Re: [PATCH v2] mm/gup: Allow real explicit breaking of COW

From: Linus Torvalds
Date: Mon Aug 10 2020 - 12:47:47 EST


On Mon, Aug 10, 2020 at 7:57 AM Peter Xu <peterx@xxxxxxxxxx> wrote:
>
> One solution is actually already mentioned in commit 17839856fd58, which is to
> provide an explicit BREAK_COW scemantics for enforced COW. Then we can still
> use FAULT_FLAG_WRITE to identify whether this is a "real write request" or an
> "enfornced COW (read) request".

I think the patch is fine, but during discussions we also discussed
having the flag the other way around, in order to have the default be
"break COW", and the use cases that explicitly know they can handle
the ambiguity would have to say so explicitly with a "don't break COW"
bit.

I don't think this matters in theory, but in practice I think it would
be a good thing as documentation.

Because FAULT_FLAG_BREAK_COW doesn't really tell you anything:
breaking COW is "always safe".

In contrast, a "FAULT_FLAG_DONT_COW" bit could be accompanied with a
note like "I don't care which side I get - I'm not going to keep track
of the page, I just want random data, and it's ok if I get it from
another forked process".

In fact, maybe it shouldn't be called "DONT_COW", but more along the
lines of those semantics of "READ_WRONG_SIDE_COW_OK", so that people
who use the bit have to _think_ about it.

I think comments in general should be there.

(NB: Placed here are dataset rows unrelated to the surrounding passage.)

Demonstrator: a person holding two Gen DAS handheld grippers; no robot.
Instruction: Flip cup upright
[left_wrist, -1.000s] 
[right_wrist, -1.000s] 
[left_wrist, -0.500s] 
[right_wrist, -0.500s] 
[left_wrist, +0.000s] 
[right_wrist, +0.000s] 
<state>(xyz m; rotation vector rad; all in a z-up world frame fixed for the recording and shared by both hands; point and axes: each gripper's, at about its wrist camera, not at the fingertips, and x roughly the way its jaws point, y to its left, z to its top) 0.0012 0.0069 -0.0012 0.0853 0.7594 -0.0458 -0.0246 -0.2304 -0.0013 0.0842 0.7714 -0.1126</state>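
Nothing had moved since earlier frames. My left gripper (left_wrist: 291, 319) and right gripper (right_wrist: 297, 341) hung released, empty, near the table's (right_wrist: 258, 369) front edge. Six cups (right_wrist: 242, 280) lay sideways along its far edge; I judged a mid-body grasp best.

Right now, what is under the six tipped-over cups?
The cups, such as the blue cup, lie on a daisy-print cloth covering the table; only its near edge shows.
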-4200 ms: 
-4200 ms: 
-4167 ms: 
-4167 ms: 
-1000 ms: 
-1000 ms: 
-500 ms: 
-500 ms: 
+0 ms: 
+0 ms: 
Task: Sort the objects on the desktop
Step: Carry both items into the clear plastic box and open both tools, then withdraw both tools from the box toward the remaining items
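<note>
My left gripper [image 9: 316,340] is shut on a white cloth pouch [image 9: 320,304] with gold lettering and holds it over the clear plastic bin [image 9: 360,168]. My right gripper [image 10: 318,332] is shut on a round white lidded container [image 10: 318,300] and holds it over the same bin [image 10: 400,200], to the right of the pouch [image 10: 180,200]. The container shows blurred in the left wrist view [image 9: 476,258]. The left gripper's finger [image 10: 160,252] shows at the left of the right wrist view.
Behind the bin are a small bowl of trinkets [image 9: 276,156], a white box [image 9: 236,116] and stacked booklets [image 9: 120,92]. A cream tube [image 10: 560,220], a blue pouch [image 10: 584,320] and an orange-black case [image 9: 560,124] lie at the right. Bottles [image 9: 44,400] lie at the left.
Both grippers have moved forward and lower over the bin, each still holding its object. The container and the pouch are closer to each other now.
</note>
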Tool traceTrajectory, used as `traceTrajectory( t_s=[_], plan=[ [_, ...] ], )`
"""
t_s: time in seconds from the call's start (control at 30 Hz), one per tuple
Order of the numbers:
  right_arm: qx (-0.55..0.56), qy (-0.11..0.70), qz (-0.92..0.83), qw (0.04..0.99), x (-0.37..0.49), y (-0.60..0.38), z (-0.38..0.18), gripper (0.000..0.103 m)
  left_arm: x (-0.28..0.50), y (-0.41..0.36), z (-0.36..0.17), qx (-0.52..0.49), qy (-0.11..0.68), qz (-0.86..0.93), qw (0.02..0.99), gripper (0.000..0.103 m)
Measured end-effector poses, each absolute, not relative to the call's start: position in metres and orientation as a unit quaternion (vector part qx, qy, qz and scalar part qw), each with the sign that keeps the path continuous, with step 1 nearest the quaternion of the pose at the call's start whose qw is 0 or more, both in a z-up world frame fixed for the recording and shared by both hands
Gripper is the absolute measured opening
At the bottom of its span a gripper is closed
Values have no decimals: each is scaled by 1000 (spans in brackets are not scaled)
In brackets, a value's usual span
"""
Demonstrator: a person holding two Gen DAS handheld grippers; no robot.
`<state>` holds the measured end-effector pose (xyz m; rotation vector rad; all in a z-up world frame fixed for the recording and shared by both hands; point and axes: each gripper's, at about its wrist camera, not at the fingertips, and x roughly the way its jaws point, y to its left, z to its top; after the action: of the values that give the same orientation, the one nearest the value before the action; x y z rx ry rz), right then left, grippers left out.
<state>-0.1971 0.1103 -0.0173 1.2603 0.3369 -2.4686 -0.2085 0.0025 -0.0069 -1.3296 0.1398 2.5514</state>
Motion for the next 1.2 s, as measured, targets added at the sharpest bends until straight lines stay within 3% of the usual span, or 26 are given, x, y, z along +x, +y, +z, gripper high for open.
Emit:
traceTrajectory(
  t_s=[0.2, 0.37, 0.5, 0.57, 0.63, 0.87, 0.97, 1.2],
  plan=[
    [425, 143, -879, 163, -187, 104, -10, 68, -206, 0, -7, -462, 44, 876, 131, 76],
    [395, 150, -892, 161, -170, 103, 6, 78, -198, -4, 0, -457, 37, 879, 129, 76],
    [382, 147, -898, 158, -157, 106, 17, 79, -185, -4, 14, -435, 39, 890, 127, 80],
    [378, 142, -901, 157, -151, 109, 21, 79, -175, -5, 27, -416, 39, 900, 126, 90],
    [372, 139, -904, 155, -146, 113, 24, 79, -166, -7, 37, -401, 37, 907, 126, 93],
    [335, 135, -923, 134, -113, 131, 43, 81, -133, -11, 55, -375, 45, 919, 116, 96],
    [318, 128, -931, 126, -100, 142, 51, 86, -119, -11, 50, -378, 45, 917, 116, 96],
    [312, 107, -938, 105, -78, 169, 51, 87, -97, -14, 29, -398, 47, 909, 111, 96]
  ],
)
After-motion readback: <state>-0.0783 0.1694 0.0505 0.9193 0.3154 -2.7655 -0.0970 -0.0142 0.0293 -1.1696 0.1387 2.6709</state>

Looking at your patch, for example, I go "Hmm" when I see this part:

- if (userfaultfd_pte_wp(vma, *vmf->pte)) {
+ if ((vmf->flags & FAULT_FLAG_WRITE) &&
+ userfaultfd_pte_wp(vma, *vmf->pte)) {
pte_unmap_unlock(vmf->pte, vmf->ptl);
return handle_userfault(vmf, VM_UFFD_WP);
}

and I go "ok, for reads with COW breaking, we'll just silently break
the COW and not do VM_UFFD_WP?"

An explanation of why that is the right thing to do would be good. And
no, I don't mean "UFFD doesn't want a WP fault in this case". I mean
literally why "we do want the silent COW, but UFFD doesn't care about
it".

End result: I think the patch is fine, but the reason we had
discussion about it and the reason it wasn't done initially was that
you get all these kinds of subtle behavior differences, and I think
they need clarifying.

Linus